Customizing Task Parameters

The ./config/benchmark.py file is central to configuring and customizing your federated learning experiments in VeryFL. Each benchmark defined in this file is structured into three key components:

global_args: These parameters define global federated learning settings such as the number of clients, the dataset to be used, and the model architecture.
train_args: This section specifies training hyperparameters including the learning rate and weight decay, allowing fine-tuning of the training process.
Algorithm: This component dictates the federated learning algorithm to be employed, defined by the Aggregator (server-side logic), Client (client-side logic), and Trainer (training process).

By modifying these parameters in the benchmark configuration file, users can tailor experiments to specific research questions or application requirements.

Extending VeryFL with New FL Algorithms

VeryFL is designed to be extensible, allowing users to incorporate their own federated learning algorithms. To add a new algorithm:

Client-side Algorithm Implementation: Implement a new Trainer class in the ./client/trainer directory. This class should encapsulate the client-side training logic of your federated learning algorithm.
Server-side Algorithm Implementation: Develop a new aggregator class in the ./server/aggregation_alg directory.

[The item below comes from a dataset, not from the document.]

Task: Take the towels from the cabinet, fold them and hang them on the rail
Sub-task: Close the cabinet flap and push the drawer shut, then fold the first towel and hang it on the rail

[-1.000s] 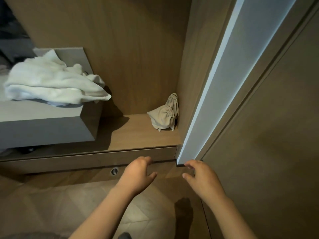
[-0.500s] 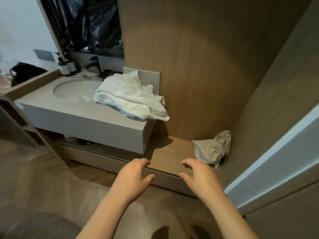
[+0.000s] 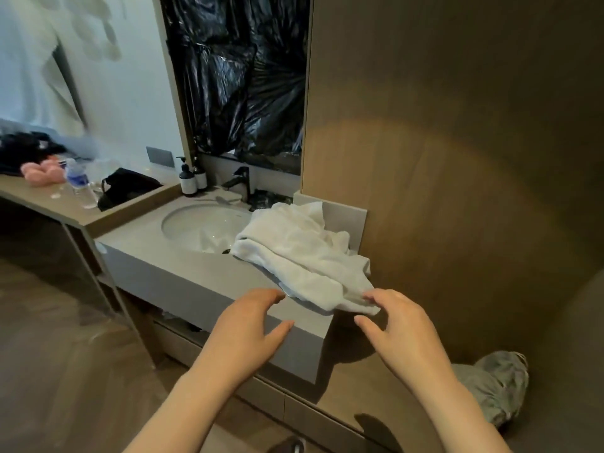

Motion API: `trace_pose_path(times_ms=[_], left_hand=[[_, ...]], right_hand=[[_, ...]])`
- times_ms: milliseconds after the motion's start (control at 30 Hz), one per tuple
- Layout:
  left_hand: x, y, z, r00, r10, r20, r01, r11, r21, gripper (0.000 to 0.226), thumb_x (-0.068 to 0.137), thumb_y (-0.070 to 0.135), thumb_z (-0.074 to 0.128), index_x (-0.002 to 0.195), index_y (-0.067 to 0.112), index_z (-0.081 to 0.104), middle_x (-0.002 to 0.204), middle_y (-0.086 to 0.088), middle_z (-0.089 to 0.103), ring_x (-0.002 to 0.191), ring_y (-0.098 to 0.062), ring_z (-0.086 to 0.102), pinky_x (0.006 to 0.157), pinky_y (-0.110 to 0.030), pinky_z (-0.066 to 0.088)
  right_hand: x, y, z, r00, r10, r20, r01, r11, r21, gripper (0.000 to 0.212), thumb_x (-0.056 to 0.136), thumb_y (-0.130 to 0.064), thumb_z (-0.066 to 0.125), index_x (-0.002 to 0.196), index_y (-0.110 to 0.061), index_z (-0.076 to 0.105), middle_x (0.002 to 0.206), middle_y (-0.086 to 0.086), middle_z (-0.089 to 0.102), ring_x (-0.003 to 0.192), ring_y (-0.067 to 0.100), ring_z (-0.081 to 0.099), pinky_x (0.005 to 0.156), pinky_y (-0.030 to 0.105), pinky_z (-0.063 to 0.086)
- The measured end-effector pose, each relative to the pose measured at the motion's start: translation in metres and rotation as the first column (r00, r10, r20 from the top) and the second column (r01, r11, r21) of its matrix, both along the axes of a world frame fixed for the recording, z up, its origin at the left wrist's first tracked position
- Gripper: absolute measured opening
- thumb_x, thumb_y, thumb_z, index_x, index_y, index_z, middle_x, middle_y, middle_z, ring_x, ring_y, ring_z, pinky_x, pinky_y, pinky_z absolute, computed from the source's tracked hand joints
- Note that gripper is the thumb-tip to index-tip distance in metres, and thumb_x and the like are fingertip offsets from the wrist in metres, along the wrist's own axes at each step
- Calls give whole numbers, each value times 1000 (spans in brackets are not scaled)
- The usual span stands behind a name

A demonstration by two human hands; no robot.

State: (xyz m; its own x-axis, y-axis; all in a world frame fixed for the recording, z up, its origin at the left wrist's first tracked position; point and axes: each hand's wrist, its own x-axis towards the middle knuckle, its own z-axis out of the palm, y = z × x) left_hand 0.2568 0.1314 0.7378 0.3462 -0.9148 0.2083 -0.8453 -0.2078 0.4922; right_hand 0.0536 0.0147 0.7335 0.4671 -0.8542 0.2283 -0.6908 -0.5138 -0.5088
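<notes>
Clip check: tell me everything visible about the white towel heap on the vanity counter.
The white crumpled terry-looking towel heap lies unfolded on the grey stone-look vanity counter, just right of the oval white basin. Its back edge rests against the grey upstand; its near corner overhangs the counter's right edge. Fingertips of the right hand overlap that corner, contact unclear; the left hand hovers close by, apart.

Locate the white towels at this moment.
Head view, centre-right: the white towels lie heaped on the grey counter, right of the sink, beyond the right hand.
</notes>
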Motion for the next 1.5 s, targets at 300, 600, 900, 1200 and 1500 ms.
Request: trace_pose_path(times_ms=[300, 600, 900, 1200, 1500], left_hand=[[28, -130, 16, 999, 36, 7, -35, 999, -38, 48, 90, 46, 58, 134, 31, 49, 133, 16, 53, 116, -1, 52, 96, -18, 41], [64, -211, 3, 985, 165, -51, -165, 986, -7, 46, 89, 44, 61, 132, 29, 52, 128, 16, 55, 113, 1, 52, 85, -11, 34], [114, -247, -21, 978, 191, -81, -186, 981, 60, 45, 90, 42, 61, 132, 28, 53, 130, 16, 55, 116, -1, 52, 89, -13, 37], [198, -308, -45, 995, 62, -83, -51, 991, 122, 47, 90, 44, 60, 134, 30, 50, 135, 14, 52, 119, -4, 51, 95, -14, 35], [260, -349, -65, 978, -198, -71, 205, 973, 103, 42, 88, 45, 63, 127, 29, 58, 126, 17, 58, 114, -2, 51, 91, -9, 33]], right_hand=[[36, -139, 23, 997, 77, 31, -76, 997, -33, 41, 89, -41, 65, 129, -38, 55, 119, -23, 54, 93, -6, 47, 82, 11, 41], [85, -241, 21, 977, 214, 23, -214, 977, -4, 36, 91, -35, 64, 126, -32, 58, 121, -18, 58, 110, 2, 52, 87, 16, 38], [129, -282, -6, 974, 225, 3, -224, 969, 107, 36, 92, -35, 64, 127, -30, 60, 121, -13, 60, 98, 3, 56, 87, 19, 45], [202, -304, -45, 998, 56, -16, -51, 977, 207, 31, 91, -31, 66, 121, -26, 65, 118, -9, 65, 105, 8, 58, 88, 21, 44], [245, -312, -83, 991, -128, 41, 112, 958, 265, 11, 87, -32, 70, 76, -32, 70, 62, -20, 60, 67, 0, 56, 64, 23, 42]])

This class should define the server-side aggregation logic for your algorithm.

Once implemented, these new components can be integrated into VeryFL by updating the benchmark configurations to utilize your custom algorithm.

Integrating New On-Chain Mechanisms

To incorporate new on-chain functionalities into VeryFL:

Solidity Smart Contract Development: Implement the desired on-chain logic using Solidity within the ./chainEnv/contracts directory.
Smart Contract Deployment: Configure the deployment of your smart contracts when the network starts. This is managed within the ./chainfl/interact directory.
Function Call Wrapping with Brownie SDK: Wrap the function calls to your smart contracts using the Brownie SDK within the chainProxy class, located in ./chainfl/interact.
Blockchain Interaction during Training: Utilize the chainProxy class to interact with the blockchain from within your federated learning training process. This allows for seamless integration of on-chain mechanisms with federated learning workflows.

By following these steps, VeryFL can be adapted to explore a wide range of blockchain-based federated learning innovations.

Relevant Publications

For deeper insights into VeryFL and its applications, refer to the following articles:

[1] [VeryFL Design] VeryFL: A Verify Federated Learning Framework Embedded with Blockchain(Arxiv) – This paper details the design and architecture of the VeryFL framework.

[2] [Model Copyright] Tokenized Model: A Blockchain-Empowered Decentralized Model Ownership Verification Platform(Arxiv) – This article explores the model copyright protection and transaction capabilities implemented in VeryFL.

[3] [Overall Background] Towards Reliable Utilization of AIGC: Blockchain-Empowered Ownership Verification Mechanism(OJCS 2023) – Provides a broader context on blockchain’s role in securing AI and AIGC.

[4] [Using VeryFL] A decentralized federated learning framework via committee mechanism with convergence guarantee(TPDS 2022) – Showcases the application of VeryFL in a decentralized federated learning scenario.